April 28, 2014 -- Copa Di Vino, "an arrow to my heart, the pain I suffer when I hear that name," Kevin O'Leary told ABC News.
O'Leary remembers Copa Di Vino as the one that got away.
"I'm very frustrated with that guy," O'Leary said. "Whatever he's doing, I could make it twice the size."
Copa Di Vino founder James Martin is one of the most disliked entrepreneurs of ABC's hit show "Shark Tank," but he is also one of the most successful.
Martin created Copa Di Vino, a portfolio of seven different types of wine that come in a patented glass-like container made out of recycled plastic with a pull-off and resealable lid.
Copa Di Vino promises an on-the-go premium glass of wine without worrying about wasting wine or dealing with a stubborn corkscrew.
Martin's Oregon-based and family-owned winery struggled for years before making a profit. When the opportunity arose to appear on the second season of "Shark Tank," Martin jumped at the possibility for potential investors and additional expertise.
"At that point we had just started the company and we're desperately in need of some cash," Martin told ABC News. "We thought it was a perfect fit for the show and we were really excited to do it."
Martin asked for $600,000 in exchange for 30 percent of his business.
Kevin O'Leary expressed interest, but wanted Martin to separate the patent for the container from the process of bottling the wine. Martin wouldn't budge, telling O'Leary the wine glass was the "special sauce."
"I was so confident in my product that I thought for sure I would get the biggest deal that anyone got on this show," Martin told ABC News. "Instead, I got totally demolished."

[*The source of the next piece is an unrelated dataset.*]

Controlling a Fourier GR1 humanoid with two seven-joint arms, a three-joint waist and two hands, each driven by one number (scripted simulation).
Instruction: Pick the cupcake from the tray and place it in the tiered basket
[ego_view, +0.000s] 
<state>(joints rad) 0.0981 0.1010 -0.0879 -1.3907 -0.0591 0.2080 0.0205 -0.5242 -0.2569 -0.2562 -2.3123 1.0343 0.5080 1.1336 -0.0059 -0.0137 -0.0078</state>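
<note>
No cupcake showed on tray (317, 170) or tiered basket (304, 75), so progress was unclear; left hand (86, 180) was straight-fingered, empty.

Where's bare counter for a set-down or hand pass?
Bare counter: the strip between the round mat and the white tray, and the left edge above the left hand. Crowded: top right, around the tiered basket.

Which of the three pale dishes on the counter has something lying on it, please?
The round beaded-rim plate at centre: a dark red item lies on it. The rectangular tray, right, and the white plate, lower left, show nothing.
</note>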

The situation was tense in the shark tank after Martin walked out on the offers and brushed off their advice, Shark Barbara Corcoran told ABC News.
"He was arrogant, he didn't listen," Corcoran said. "Everyone was giving him good suggestions. He just dismissed it as though he was talking to no one. He made every shark hate him within minutes."
However, within minutes after his episode aired, Martin said his phone wouldn't stop ringing with people pitching him with offers to invest in his company.
"Today, at what shares trade in the business, that investment would be worth $12 million," Martin said. "That's a 20-times return on investment that they would have received in two and a half years."
The show producers took notice of Martin's overnight success, and offered Martin a rare second chance to go back in the tank.
The standoff between the sharks and Martin went into its second round when neither side budged on the very same point they were stuck on the first time around.
Martin was "the most obnoxious and most stubborn" entrepreneur they had on the show, shark Daymond John told ABC News.
"He was the first gold digger that we ever had," Mark Cuban told ABC News. "It was so obvious and that was when I said I'm out, this makes no sense."
Even though Martin walked away, again, without any of the sharks' investment, the chance to promote his product on national television had huge payoffs.
"The first time I was on the show, we had done about $500,000 in revenue," Martin said. "Today we've done over $25 million in revenue."
Although the sharks were left with distaste for wine bottled in a glass, there's no question of its popularity nationwide.
"We're on track to serve more wine than McDonald's serves cheeseburgers," Martin said.
Copa Di Vino now employs 150 employees and harvests 400 acres in the largest planting area in Oregon of Pinot Noir, he said.
"Stick to your vision, know your plan, know your business, and know your game," Martin offered as advice for budding entrepreneurs who may next step into the tank.
"Make sure no one undersells you even if they're a shark."